| HN Mirror

Y	Hacker News new \| ask \| show \| jobs


	by pletnes 1260 days ago
	I actually thought polars’ lazy api would allow for out-of-ram computation? Also dask is more flexible than spark, since it lets you deal with numpy arrays and arbitrary objects better than spark can.

2 comments

ritchie46 1260 days ago

It does.

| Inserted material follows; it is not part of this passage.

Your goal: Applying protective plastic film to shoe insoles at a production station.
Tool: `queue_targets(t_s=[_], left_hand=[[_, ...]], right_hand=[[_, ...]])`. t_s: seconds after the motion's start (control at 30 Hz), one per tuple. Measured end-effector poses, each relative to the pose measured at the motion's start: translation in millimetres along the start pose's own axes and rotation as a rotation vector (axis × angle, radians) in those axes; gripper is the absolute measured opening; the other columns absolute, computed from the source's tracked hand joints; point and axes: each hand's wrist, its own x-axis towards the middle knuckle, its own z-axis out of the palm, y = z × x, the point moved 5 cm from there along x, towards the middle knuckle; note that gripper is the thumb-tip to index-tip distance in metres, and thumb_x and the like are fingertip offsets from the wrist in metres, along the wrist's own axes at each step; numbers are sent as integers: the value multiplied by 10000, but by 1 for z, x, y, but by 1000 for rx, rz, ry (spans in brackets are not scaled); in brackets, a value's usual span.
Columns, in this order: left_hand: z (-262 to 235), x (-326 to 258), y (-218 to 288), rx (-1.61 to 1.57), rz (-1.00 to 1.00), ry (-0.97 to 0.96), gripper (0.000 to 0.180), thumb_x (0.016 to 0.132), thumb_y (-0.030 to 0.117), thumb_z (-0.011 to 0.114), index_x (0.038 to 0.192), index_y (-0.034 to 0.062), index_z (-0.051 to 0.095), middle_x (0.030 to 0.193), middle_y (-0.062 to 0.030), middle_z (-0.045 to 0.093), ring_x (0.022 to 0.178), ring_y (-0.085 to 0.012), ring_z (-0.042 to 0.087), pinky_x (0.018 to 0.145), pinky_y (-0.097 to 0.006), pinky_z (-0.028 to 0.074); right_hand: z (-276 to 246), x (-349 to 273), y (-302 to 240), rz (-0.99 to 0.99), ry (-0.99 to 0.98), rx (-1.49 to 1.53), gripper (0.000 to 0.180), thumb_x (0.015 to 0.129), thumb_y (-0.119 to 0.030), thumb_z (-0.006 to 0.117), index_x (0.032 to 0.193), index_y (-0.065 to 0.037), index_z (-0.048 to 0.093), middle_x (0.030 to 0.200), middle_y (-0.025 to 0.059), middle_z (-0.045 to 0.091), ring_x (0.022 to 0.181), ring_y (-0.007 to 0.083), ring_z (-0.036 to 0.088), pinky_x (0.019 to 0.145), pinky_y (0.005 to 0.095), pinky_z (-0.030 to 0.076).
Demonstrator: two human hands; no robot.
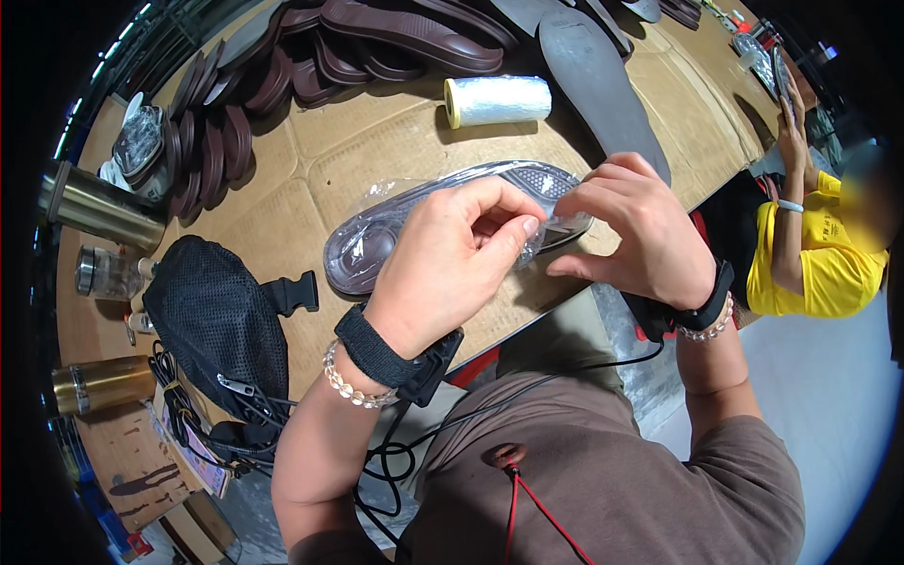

Though the functionality is quite new, we will extend this.

Calling `collect(streaming=True)` on a `LazyFrame` will allow you to process datasets that don't fit into memory. This currently works for groupbys, joins, many functions, filter etc.

We will extend this to sorts and likely other operations as well.

link

glogla 1260 days ago

I'm curious if you could use this not for data science tasks but for data engineering tasks - say read a csv or pull a table from oracle and store it as delta lake table or something.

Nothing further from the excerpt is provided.